_Task objective_. Give the data below again, word for word.

* * * * * * * * *

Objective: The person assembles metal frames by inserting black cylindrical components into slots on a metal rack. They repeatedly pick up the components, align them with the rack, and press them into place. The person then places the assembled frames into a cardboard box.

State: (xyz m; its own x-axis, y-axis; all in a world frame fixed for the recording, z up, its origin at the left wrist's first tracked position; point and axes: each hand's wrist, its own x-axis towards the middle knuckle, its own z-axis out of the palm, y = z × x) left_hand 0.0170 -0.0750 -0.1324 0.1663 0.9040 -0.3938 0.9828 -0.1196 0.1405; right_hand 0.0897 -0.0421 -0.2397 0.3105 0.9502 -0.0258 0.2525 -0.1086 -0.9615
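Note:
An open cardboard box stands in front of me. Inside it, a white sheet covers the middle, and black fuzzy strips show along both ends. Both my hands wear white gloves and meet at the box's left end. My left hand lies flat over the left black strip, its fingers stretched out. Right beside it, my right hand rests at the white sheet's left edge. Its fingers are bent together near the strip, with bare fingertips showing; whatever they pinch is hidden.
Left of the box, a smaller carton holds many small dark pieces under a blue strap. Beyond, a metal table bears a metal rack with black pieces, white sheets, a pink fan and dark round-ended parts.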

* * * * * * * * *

_Finished exercise_.
Objective: The person assembles metal frames by inserting black cylindrical components into slots on a metal rack. They repeatedly pick up the components, align them with the rack, and press them into place. The person then places the assembled frames into a cardboard box.

State: (xyz m; its own x-axis, y-axis; all in a world frame fixed for the recording, z up, its origin at the left wrist's first tracked position; point and axes: each hand's wrist, its own x-axis towards the middle knuckle, its own z-axis out of the palm, y = z × x) left_hand 0.0170 -0.0750 -0.1324 0.1663 0.9040 -0.3938 0.9828 -0.1196 0.1405; right_hand 0.0897 -0.0421 -0.2397 0.3105 0.9502 -0.0258 0.2525 -0.1086 -0.9615
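Note:
An open cardboard box stands in front of me. Inside it, a white sheet covers the middle, and black fuzzy strips show along both ends. Both my hands wear white gloves and meet at the box's left end. My left hand lies flat over the left black strip, its fingers stretched out. Right beside it, my right hand rests at the white sheet's left edge. Its fingers are bent together near the strip, with bare fingertips showing; whatever they pinch is hidden.
Left of the box, a smaller carton holds many small dark pieces under a blue strap. Beyond, a metal table bears a metal rack with black pieces, white sheets, a pink fan and dark round-ended parts.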

The required output has now been supplied.